Your performance monitoring thresholds will enable you to establish and maintain the availability, stability and performance of all aspects of your SharePoint content. A phased approach is best, with strategies to respond to various levels of operation, such as:
· Acceptable levels of operation
· Approaching the limits of acceptable operation
· At the limit of acceptable operation
· Above the limits of acceptable operation
· Major overload of the system
Appoint a Team to Do the Monitoring
You’ll need a monitoring team, whose size will depend on the scale of your data centre and SharePoint environment. Consider the size of your user base, the number of users typically demanding access at once, and the number of service requests per second – especially during peak hours.
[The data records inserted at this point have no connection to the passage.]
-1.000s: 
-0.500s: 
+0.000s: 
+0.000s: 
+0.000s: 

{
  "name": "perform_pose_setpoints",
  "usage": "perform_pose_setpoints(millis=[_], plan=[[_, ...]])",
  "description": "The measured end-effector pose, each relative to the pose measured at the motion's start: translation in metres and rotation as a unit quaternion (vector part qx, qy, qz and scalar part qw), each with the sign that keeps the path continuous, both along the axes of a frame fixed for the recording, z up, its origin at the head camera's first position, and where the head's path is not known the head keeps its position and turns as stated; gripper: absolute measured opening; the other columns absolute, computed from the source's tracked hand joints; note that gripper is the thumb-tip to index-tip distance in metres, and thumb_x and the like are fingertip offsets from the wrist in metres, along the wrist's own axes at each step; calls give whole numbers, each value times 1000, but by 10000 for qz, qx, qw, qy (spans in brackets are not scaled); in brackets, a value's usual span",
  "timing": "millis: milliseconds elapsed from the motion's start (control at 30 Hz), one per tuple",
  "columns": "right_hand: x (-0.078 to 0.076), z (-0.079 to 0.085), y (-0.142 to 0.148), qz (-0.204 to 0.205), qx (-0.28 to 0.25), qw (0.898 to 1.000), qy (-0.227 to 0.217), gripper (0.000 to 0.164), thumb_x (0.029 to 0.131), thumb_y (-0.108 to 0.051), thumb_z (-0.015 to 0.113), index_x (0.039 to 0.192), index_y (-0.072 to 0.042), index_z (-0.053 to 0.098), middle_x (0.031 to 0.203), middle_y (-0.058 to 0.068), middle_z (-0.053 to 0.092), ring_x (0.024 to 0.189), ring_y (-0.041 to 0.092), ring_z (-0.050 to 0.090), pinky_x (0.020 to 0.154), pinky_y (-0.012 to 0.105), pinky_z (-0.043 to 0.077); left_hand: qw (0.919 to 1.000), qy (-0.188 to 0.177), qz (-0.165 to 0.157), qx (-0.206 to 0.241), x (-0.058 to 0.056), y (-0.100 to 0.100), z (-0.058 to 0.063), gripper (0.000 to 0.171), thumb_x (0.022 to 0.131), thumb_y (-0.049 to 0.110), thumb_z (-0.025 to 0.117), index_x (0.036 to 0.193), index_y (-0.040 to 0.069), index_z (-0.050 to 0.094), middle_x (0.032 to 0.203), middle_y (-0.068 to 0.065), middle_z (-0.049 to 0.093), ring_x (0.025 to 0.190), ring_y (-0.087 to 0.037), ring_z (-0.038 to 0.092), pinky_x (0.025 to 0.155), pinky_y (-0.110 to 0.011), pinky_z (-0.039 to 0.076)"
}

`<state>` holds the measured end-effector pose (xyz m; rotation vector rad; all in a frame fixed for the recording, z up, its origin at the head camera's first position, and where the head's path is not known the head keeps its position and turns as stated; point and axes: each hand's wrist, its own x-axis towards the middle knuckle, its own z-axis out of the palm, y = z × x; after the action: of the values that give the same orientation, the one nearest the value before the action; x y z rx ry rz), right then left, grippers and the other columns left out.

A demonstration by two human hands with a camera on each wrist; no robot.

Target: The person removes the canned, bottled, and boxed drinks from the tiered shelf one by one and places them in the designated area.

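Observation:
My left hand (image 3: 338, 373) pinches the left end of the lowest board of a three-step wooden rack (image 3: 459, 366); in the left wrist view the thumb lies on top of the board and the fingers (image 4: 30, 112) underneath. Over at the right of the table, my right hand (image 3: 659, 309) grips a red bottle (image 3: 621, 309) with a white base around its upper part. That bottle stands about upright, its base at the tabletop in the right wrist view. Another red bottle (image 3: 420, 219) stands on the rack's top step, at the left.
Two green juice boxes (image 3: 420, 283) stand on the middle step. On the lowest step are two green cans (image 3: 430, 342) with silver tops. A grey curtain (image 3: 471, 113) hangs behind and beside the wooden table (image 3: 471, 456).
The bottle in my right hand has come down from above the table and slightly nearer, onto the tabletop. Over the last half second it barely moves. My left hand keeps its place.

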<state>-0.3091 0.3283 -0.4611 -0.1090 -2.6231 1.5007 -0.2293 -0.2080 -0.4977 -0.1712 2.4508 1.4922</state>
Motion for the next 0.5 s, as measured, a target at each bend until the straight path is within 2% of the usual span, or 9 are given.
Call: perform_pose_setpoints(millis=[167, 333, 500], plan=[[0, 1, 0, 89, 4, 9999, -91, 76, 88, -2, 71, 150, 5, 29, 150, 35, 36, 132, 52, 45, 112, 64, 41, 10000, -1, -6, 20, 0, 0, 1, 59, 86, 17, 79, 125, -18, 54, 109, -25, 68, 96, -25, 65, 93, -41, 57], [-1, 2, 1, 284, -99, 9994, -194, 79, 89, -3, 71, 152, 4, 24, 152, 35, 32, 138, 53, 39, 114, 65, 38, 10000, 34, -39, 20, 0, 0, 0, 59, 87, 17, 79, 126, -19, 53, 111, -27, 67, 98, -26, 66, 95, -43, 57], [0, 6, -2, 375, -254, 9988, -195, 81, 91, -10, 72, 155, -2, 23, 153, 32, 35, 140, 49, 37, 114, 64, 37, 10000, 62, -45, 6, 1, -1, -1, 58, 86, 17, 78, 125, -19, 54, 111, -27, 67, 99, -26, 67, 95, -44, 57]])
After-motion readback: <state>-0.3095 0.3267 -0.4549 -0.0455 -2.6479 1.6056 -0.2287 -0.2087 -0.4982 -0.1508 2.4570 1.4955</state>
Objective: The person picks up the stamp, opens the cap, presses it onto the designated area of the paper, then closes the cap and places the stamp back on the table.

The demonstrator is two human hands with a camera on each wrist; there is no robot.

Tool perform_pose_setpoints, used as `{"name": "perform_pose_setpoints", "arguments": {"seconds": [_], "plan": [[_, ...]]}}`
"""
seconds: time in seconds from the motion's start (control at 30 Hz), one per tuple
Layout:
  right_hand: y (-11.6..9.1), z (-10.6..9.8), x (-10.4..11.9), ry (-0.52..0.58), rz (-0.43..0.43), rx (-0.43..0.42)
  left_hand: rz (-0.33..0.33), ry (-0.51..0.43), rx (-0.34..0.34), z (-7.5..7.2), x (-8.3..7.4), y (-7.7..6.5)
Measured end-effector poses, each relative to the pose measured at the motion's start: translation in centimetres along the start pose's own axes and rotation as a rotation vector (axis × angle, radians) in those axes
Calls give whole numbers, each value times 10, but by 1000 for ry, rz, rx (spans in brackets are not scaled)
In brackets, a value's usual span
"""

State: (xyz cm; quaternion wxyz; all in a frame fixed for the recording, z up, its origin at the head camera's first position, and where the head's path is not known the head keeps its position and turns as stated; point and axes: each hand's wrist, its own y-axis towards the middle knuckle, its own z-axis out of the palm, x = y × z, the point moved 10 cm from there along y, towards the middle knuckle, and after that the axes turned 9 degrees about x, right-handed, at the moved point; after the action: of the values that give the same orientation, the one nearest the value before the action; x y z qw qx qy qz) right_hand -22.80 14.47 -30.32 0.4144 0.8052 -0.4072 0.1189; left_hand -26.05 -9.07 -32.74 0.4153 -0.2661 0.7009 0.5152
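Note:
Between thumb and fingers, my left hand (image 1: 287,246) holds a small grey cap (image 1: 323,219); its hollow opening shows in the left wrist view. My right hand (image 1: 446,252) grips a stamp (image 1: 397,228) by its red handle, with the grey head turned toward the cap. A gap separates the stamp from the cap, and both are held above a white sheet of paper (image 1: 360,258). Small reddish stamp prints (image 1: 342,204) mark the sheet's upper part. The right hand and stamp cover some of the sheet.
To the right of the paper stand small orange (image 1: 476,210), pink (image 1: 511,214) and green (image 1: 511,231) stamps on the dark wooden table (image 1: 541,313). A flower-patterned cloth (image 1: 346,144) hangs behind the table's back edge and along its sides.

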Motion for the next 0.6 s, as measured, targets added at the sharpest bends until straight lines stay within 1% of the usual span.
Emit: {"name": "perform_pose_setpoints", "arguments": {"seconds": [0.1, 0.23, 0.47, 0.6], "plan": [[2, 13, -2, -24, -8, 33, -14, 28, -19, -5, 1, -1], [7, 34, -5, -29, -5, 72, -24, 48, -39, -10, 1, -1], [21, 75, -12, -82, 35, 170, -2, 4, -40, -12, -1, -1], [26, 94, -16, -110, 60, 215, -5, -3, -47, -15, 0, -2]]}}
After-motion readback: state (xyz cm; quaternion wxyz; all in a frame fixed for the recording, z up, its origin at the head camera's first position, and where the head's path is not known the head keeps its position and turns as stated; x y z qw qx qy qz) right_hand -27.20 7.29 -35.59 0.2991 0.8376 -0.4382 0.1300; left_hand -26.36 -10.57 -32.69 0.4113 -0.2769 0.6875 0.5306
As a rule of thumb, a small site with 1 to 4 servers catering to line of business (LOB) applications and a small user base would require 1 person to monitor it. An additional team member could be added as the number of servers increases from 4 to 10.
3 or 4 monitoring staff could cover between 10 and 40 servers, while 5 or more should be deployed for data farms comprising 40 to 100 servers.
Plan for Contingencies
Have a strategy in place for when problems occur. Your contingency plan need not include SharePoint Health Analyser rules which have a workable solution in place. For other issues, you’ll need to study event logs using Event Viewer or other monitoring tools.
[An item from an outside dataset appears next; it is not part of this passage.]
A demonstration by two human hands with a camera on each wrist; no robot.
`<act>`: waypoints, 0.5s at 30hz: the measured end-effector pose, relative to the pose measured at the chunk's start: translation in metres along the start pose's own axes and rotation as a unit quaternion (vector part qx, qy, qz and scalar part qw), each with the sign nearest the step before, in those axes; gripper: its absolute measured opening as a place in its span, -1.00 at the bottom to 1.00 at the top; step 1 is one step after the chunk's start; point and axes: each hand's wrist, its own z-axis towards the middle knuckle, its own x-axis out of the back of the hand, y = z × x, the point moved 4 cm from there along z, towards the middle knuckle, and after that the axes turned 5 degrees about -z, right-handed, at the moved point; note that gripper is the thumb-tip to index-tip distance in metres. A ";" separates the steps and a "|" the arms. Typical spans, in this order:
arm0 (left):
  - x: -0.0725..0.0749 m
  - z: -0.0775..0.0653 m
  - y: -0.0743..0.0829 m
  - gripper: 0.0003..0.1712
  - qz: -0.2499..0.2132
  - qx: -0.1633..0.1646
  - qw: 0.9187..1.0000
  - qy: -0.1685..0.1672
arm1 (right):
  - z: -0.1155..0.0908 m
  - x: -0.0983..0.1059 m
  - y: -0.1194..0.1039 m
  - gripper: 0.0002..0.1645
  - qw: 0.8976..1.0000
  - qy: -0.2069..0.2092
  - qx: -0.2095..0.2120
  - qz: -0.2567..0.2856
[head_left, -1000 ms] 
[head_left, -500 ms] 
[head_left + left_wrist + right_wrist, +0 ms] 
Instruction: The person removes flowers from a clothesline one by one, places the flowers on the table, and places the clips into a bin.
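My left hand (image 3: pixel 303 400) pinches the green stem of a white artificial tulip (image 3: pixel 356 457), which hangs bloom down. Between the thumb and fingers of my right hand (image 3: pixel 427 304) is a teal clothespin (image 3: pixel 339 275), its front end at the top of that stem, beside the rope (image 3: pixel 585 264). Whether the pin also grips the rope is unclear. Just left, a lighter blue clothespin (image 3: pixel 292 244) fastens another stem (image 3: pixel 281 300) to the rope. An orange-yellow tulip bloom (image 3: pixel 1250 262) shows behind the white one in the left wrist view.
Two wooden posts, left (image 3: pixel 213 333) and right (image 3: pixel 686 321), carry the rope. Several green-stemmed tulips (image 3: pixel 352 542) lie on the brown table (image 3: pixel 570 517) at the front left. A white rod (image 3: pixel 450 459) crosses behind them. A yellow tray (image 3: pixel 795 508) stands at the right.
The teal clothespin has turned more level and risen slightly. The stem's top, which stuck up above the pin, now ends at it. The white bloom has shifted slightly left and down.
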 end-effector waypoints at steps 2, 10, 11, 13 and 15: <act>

Be proactive, rather than reactive, with monitoring in place to spot problems well before they occur, and a response plan that puts maintaining system availability and performance first.
Be Site-Specific
No two data centres are exactly alike, and with expansion very much part of the SharePoint DNA, monitoring tactics must reflect the characteristics of each farm as it grows. On-site functions such as indexing and searching, Excel Calculation Services, and Forms Services may affect SharePoint applications, so your monitoring strategy needs to take this into account.
Report on What’s Observed
As well as keeping the day-to-day environment running, monitoring data keeps SharePoint administrators and senior management informed. Dashboard systems on Web platforms, graphically displayed metrics and reporting tools, SQL Reporting Services packs and PowerShell reporting tool-kits are just some of the options for presenting clear findings to admins and business stakeholders.
Your best bet is usually some combination of these. Your priority should be to give administrators and business decision-makers quick and comprehensible access to the information they need to guide the enterprise.